Growing up at my parents’ house, we never owned any mature trees to speak of. The previous owner may have had a couple of Silver Maples, but cut them down because he didn’t want to mow around them and because…well, they were Silver Maples. The only one close to mature was a Norway Maple, roughly 30 ft tall and growing near the power lines. But then it developed a huge split in the trunk and my parents cut it down. My parents still live in that same house and the Ginkgo, Northern Red Oak and Red Maples they planted are all about 30 ft by now.
So last fall (2011), when my wife and I bought a house on a corner suburban lot, you can imagine that I was pretty happy about already having 5 trees on the lot. We’ve been pretty busy since fall 2011 with renovating the house itself and with our 1-1/2 year old son, so it’s only within the last few weeks that I’ve ID’ed the 5 trees. Two of them, one 20 ft and one 40 ft, are Sugar Maples. Awesome, definitely keepers. The other three, growing in a row are Green Ash. Ugh, really?!
For those that may not be aware, Emerald Ash Borer is a bug that has killed 50 million to 100 million Ash trees and threatens the entire North American population of 7.5 billion Ash Trees.
So I did some reaserach on how similar tree diseases have spread in the past. It looks like roughly 4 billion American Chestnut trees once existed in North America. One in four hardwoods in the Appalachian region were American Chestnut. But then Chestnut Blight came along around 1900, probably from foreign timber, and virtually wiped out all American Chestnuts by 1940.

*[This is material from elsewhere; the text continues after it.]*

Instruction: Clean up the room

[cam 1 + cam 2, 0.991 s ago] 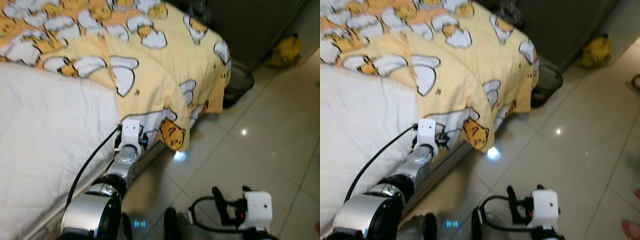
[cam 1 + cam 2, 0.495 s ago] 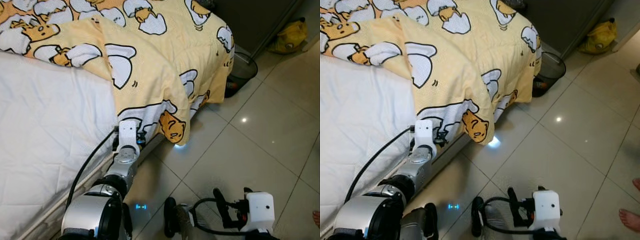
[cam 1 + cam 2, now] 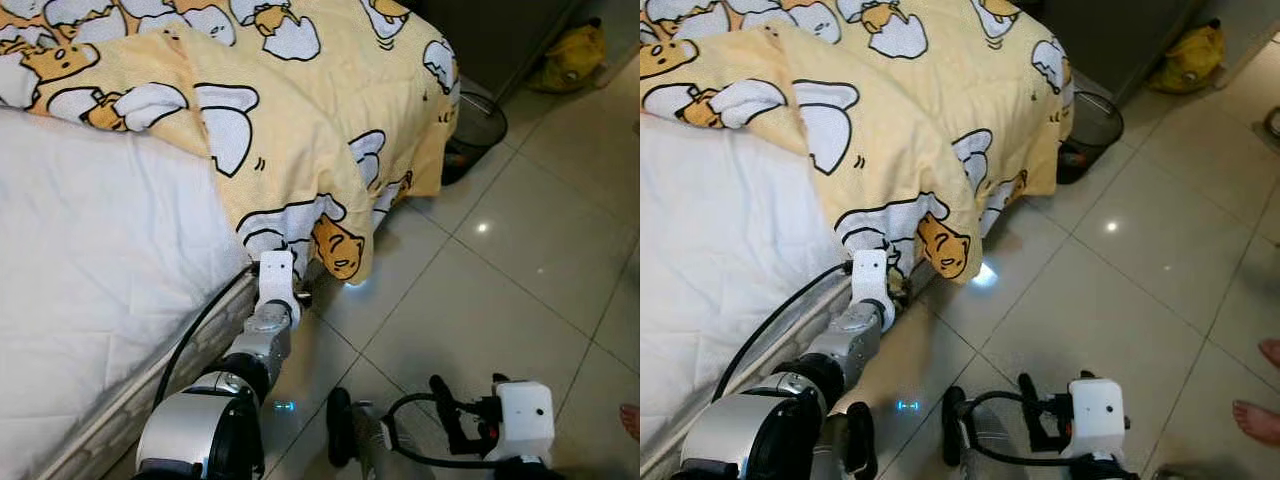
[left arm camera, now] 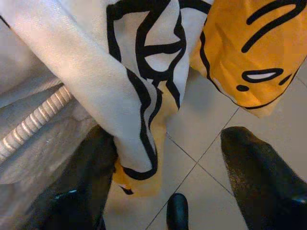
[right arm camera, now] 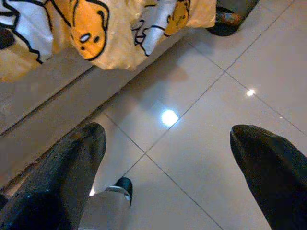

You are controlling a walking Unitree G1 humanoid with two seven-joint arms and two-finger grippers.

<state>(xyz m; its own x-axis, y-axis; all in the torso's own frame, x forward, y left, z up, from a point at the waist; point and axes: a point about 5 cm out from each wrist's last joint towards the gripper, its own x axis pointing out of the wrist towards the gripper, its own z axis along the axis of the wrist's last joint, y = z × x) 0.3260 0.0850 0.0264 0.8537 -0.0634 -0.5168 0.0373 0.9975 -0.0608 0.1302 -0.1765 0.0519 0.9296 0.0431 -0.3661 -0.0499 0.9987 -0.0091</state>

Similarly, Dutch Elm Disease came along around 1928, probably into Ohio from foreign timber. DED spread to Detroit by 1950, Chicago by 1960 and Minneapolis by 1970. Unlike Chestnut Blight, there are still large areas with American Elm populations. Winnipeg, Canada has about 200,000, probably because they spend $4 million annually to aggressively treat and protect their American Elms. But the fact remains that most American Elms have been wiped out.
Which brings us to the present day. Emerald Ash Borer was introduced into North America in the 1990’s, again probably as a foreign contaminant from overseas. Now, in 2012, 50 to 100 million of North America’s 7.5 billion Ash trees have been killed by EAB. If I had to hazard a guess as to how EAB will behave, I’d say it’ll behave similarly to CB and DED and spread and kill most of North America’s Ash trees by the 2030’s. Since I’m in southwestern ohio, closer to the “epicenter” of southern Michigan, my 3 Ash trees will probably get it before other trees in outlying areas such as Iowa will.
Which brings me to the original question in the thread title. If you have any Ash Trees in your yard, how are you preparing?
Judging from emeraldashborer.info, it looks like there are some treatment options available if you own Ash trees. They can be professionally treated every year or two with methods that involve drilling holes into the tree. The only DIY product they recommend is Bayer Advanced Tree and Shrub Insecticide, but that runs around $150 a gallon! You mix 1 oz of product with a bucket of water for every inch of tree trunk circumference. My three Ash trees together have 117 inches of circumference, so I’d have to use a gallon a year now, but more in the coming years as they get bigger.
The only other household product I can find is Bonide Tree and Shrub Insecticide. But I can’t find any good information on how well it works. Its application method is similar to the Bayer stuff.
To answer my own question, I’m leaning toward just cutting down all 3 and replacing them, probably with Northern Red Oaks. We plan on owning this house for at least 20 years, and the trees would just get bigger, more expensive to cut down and more of a liability as time goes on. People don’t know how well treatments work in the long run, so there’d be the constant worry that the trees will be infected anyway. Not to mention that even the $45 a year for the Bayer stuff gets to be $900 after 20 years.
I can probably handle cutting down the two Ash trees on either end of the row. But the one in the middle is the tallest, roughly 50 ft, and the trunk slants obviously right in the direction of the middle of the house. So that one would be left to the professionals. I don’t mind cutting down and replacing the trees. Trees are things that don’t have to be treated and can instead just be replaced. Unlike, say a person with diabetes. But it’s a shame that large tree populations, such as chestnuts, elms and possibly soon, ash, keep getting wiped out. Because every time that happens, we lose a little but of biodiversity.